» **Task item**: Restate each of the lines below word for word and drop every picture.
(Supplied material begins)
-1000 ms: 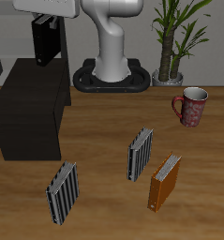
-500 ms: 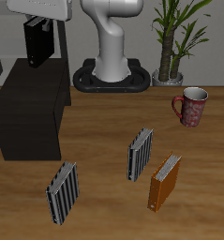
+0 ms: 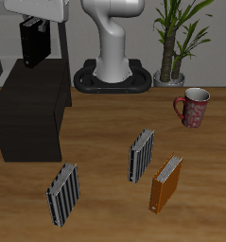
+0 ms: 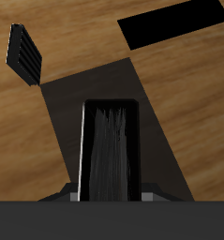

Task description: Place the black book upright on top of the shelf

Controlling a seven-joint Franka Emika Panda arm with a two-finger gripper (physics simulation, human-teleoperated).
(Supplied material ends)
» **Your solution**:
-1000 ms: 
-500 ms: 
+0 ms: 
+0 ms: 

Task description: Place the black book upright on top of the shelf

Controlling a seven-joint Franka Emika Panda arm with a two-finger gripper (physics simulation, human-teleoperated).

That wraps up the answer.